Rewrite $(2)$ in the following form: $$\left(1+\sum_{j=1}^m z_j\right)^k -1 \ge \big((1+m)^k-1\big)\prod_{j=1}^m z_j^{\frac{k (1+m)^{k-1}}{(1+m)^k-1}},$$ where $z_j=y_j^{1-\frac{1}{n^k}}$ and $m=n-1$. By setting $z_j=\frac{w_j}{m}$ where $w_1,w_2,\ldots,w_m\ge 0$, we get yet another form of $(2)$. Let $A_m$ and $G_m$ denote the arithmetic mean and the geometric mean of $w_1,w_2,\ldots,w_m$. Then we need to prove $$(1+A_m)^k-1\geq \frac{(1+m)^k-1}{m^{\frac{km(1+m)^{k-1}}{(1+m)^k-1}}}G_m^{\frac{km(1+m)^{k-1}}{(1+m)^k-1}}$$ for all real numbers $k\ge 1$. Since $A_m\ge G_m$, it suffices to show that$$(1+G_m)^k-1\geq \frac{(1+m)^k-1}{m^{\frac{km(1+m)^{k-1}}{(1+m)^k-1}}}G_m^{\frac{km(1+m)^{k-1}}{(1+m)^k-1}}$$ for all real numbers $k\ge 1$. More generally, we want to prove $$\frac{(1+g)^k-1}{(1+\mu)^k-1} \geq \left(\frac{g}{\mu}\right)^{\frac{k\mu(1+\mu)^{k-1}}{(1+\mu)^k-1}}\tag{5}$$ for all real numbers $g$, $\mu$, and $k$ such that $g\ge 0$, $\mu> 0$, and $k\ge 1$ (with equality cases $g=0$, $g=\mu$, and $k=1$). We will also see that $(5)$ is reversed when $0<k<1$ and $k<0$ (in both ranges, the equality conditions are $g=0$ and $g=\mu$).

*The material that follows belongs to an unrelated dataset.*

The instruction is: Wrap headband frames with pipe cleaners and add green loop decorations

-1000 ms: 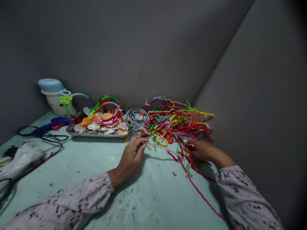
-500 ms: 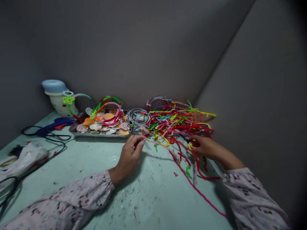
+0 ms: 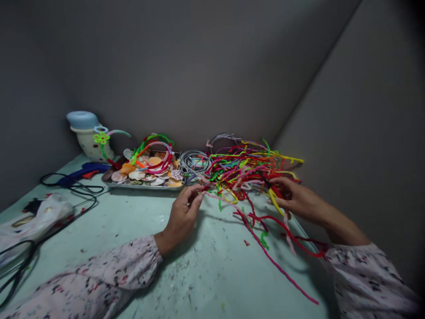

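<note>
Head view shows two bare hands working over a pale-green bench, its near middle flecked with small dark marks. The left hand is at the middle of the scene, its grip closed in a pinch of thumb and fingers on the left end of a light-pink fuzzy strand. That strand runs rightward, just in front of a tangled pile of coloured strands on the far right of the bench.

Farther right, the right hand has its fingers curled round a dark-tipped tool with red and yellow handles; the fingers partly hide it, so how far its tips part I cannot tell. The tool's tip points far and left, at the pile's near edge. Between the hands and nearer, a magenta strand slants down to the near right, and a red strand curves toward the right sleeve.

Left of the pile sit a coil of grey wire and a metal tray of shells, with colourful hoops resting on them. On the far left stands a blue-lidded container; nearer lie a blue gun-shaped tool, a black cord and a plastic bag.
</note>
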Demonstrator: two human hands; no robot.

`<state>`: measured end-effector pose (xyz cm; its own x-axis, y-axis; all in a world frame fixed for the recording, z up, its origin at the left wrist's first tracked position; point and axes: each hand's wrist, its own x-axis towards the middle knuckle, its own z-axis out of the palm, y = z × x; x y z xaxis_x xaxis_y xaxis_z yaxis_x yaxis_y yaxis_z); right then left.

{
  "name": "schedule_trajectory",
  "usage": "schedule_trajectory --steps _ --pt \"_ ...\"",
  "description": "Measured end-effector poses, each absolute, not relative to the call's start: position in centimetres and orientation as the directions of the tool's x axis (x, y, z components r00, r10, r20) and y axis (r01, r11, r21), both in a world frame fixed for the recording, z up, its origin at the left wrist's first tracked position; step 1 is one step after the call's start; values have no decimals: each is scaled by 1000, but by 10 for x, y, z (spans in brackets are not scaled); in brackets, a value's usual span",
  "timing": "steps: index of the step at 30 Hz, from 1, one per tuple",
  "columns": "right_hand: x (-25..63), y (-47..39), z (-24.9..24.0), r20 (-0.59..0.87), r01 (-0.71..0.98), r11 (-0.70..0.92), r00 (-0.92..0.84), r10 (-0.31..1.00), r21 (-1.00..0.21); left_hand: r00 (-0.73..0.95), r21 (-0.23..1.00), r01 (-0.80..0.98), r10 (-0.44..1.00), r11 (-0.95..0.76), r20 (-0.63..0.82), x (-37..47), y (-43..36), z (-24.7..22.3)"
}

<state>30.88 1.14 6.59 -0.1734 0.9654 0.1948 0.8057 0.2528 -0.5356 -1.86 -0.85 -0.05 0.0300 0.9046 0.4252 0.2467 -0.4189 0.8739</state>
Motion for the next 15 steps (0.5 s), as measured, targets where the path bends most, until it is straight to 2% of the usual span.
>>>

Let $$F(g)=\left\{\begin{array}{ll} (1+g)^k(1+\mu)^k-\mu g\left(\frac{(1+g)^k-(1+\mu)^k}{g-\mu}\right)-\frac{g(1+g)^k-\mu(1+\mu)^k}{g-\mu} &\text{if }g\ne \mu,\\ (1+\mu)^{2k}-(1+\mu)^{k}(1+k\mu) & \text{if }g=\mu.\end{array}\right.$$ Then $$H'(g)=\frac{k (g-\mu) F(g)}{g^{\frac{k\mu(1+\mu)^{k-1}}{(1+\mu)^k-1}+1}\big((1+\mu)^k-1\big)(1+\mu)(1+g)},$$ if $$H(g)=\frac{(1+g)^k-1}{g^{\frac{k\mu(1+\mu)^{k-1}}{(1+\mu)^k-1}}}.$$ If we can show that when $k>1$, $F(g)>0$ for all $g>0$, then it follows that $H(g)$ achieves the minimum value at $g=\mu$, proving $(5)$. Anyway, $F(g)>0$ for all $g>0$ if and only if $$(1+g)^{k-1}(1+\mu)^{k-1}\ge \frac{g(1+g)^{k-1}-\mu(1+\mu)^{k-1}}{g-\mu}\tag{6}$$ for all $g\ne \mu$ and $k\ge 1$ (with equality case $k=1$). To prove $(6)$, it suffices to assume that $g>\mu\ge 0$.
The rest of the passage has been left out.